(Records from a data collection)
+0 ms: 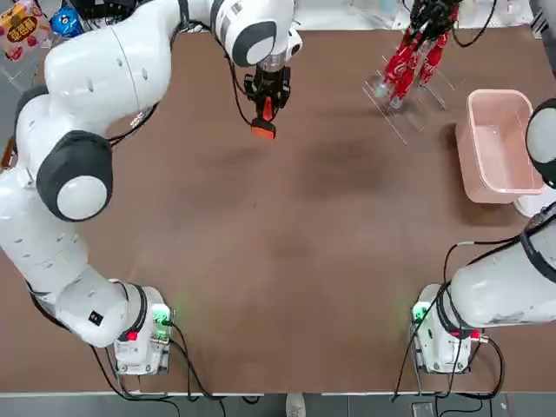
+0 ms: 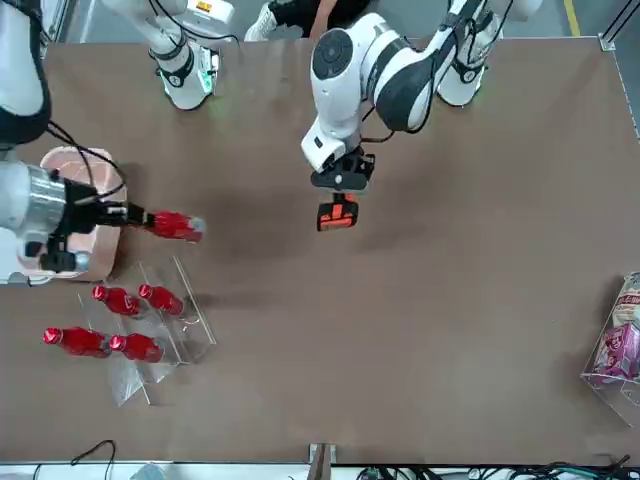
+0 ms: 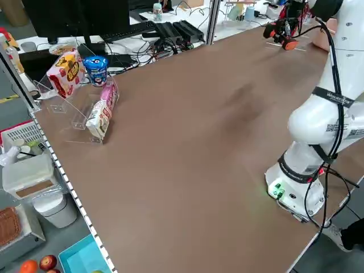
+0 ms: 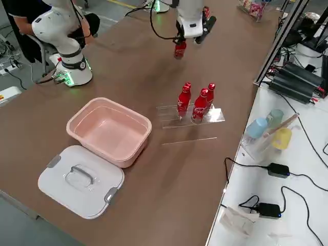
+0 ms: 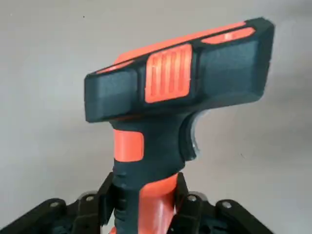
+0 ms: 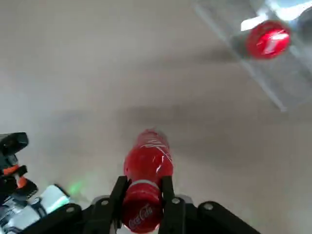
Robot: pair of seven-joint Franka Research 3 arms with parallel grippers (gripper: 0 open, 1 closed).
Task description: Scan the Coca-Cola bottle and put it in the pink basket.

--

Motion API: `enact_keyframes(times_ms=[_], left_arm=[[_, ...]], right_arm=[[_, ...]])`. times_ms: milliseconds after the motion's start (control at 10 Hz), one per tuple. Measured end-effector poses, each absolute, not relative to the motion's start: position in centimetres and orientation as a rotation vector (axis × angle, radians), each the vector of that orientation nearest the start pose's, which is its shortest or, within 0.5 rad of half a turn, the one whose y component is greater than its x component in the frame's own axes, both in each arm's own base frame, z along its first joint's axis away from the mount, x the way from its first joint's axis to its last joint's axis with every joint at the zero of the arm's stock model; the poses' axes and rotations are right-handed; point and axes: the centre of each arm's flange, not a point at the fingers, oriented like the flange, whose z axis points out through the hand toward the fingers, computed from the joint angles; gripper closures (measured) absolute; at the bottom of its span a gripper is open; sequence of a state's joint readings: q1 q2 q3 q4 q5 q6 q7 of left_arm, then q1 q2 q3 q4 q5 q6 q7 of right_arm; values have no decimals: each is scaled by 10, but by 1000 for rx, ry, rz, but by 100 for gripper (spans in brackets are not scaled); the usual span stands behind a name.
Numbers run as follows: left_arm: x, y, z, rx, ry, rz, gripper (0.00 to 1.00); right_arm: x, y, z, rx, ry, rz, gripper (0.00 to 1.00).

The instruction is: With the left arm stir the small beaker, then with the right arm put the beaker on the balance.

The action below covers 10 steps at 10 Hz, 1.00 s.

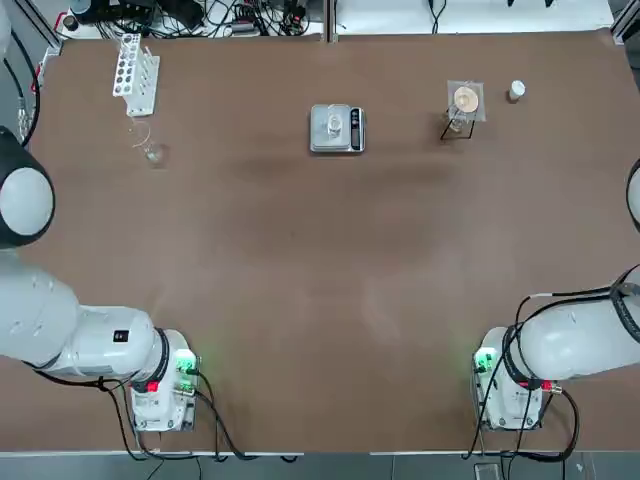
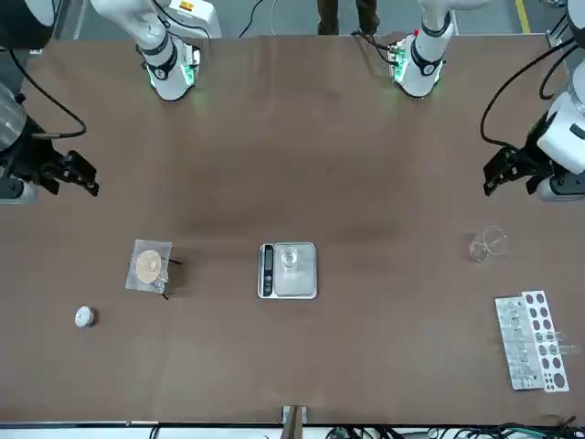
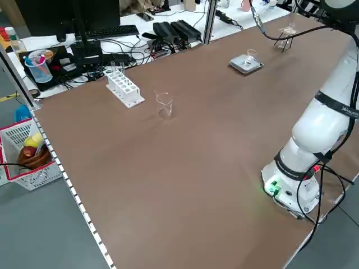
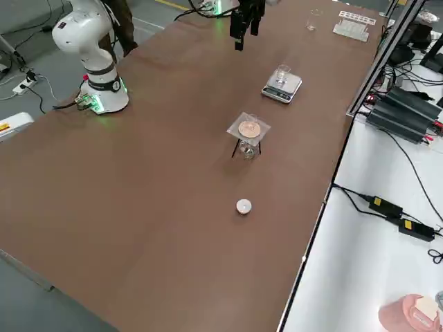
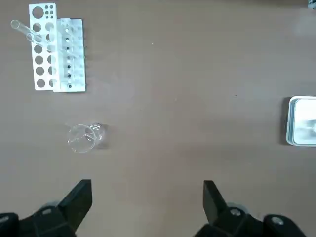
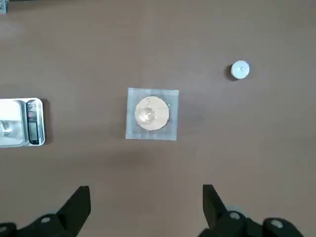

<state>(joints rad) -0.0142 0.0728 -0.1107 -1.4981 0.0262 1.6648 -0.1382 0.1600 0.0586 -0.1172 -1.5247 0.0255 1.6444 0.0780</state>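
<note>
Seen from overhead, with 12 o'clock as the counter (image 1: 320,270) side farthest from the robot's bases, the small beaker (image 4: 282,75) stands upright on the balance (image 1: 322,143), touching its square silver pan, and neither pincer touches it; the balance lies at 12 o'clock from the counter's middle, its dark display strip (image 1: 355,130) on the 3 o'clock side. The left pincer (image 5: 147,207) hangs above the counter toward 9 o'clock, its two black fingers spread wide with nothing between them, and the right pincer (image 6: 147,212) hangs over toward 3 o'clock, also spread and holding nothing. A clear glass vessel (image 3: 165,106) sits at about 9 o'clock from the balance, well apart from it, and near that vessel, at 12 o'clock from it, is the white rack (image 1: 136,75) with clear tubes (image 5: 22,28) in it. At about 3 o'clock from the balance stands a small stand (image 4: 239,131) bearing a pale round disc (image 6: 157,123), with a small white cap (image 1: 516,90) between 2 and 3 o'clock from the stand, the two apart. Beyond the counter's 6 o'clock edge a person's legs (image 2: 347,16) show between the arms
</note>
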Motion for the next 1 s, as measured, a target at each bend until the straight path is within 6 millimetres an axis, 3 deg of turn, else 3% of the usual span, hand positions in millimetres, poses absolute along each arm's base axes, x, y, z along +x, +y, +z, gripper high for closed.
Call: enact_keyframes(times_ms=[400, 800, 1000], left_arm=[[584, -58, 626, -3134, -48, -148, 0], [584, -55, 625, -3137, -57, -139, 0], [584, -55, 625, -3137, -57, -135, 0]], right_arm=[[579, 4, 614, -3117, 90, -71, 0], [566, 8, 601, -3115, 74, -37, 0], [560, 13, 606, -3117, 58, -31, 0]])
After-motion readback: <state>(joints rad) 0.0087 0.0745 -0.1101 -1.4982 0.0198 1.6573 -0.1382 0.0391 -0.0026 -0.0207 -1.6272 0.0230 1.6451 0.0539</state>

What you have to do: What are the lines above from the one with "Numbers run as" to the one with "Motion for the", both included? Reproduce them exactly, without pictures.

Answer for the task:
Numbers run as follows: left_arm: x, y, z, rx, ry, rz, gripper (0.00 to 1.00); right_arm: x, y, z, rx, ry, rz, gripper (0.00 to 1.00).

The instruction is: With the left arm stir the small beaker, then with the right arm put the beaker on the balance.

The action below covers 10 steps at 10 Hz, 1.00 s.


<state>(joints rad) -0.0142 0.0728 -0.1107 -1.4981 0.0262 1.6648 -0.1382 0.1600 0.0586 -0.1172 -1.5247 0.0255 1.6444 0.0780</state>
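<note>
Seen from overhead, with 12 o'clock as the counter (image 1: 320,270) side farthest from the robot's bases, the small beaker (image 4: 282,75) stands upright on the balance (image 1: 322,143), touching its square silver pan, and neither pincer touches it; the balance lies at 12 o'clock from the counter's middle, its dark display strip (image 1: 355,130) on the 3 o'clock side. The left pincer (image 5: 147,207) hangs above the counter toward 9 o'clock, its two black fingers spread wide with nothing between them, and the right pincer (image 6: 147,212) hangs over toward 3 o'clock, also spread and holding nothing. A clear glass vessel (image 3: 165,106) sits at about 9 o'clock from the balance, well apart from it, and near that vessel, at 12 o'clock from it, is the white rack (image 1: 136,75) with clear tubes (image 5: 22,28) in it. At about 3 o'clock from the balance stands a small stand (image 4: 239,131) bearing a pale round disc (image 6: 157,123), with a small white cap (image 1: 516,90) between 2 and 3 o'clock from the stand, the two apart. Beyond the counter's 6 o'clock edge a person's legs (image 2: 347,16) show between the arms
</note>
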Motion for the next 1 s, as measured, a target at each bend until the straight path is within 6 millimetres an axis, 3 deg of turn, else 3% of the usual span, hand positions in millimetres, poses absolute along each arm's base axes, x, y, z along +x, +y, +z, gripper high for closed.

The exercise requires nothing further.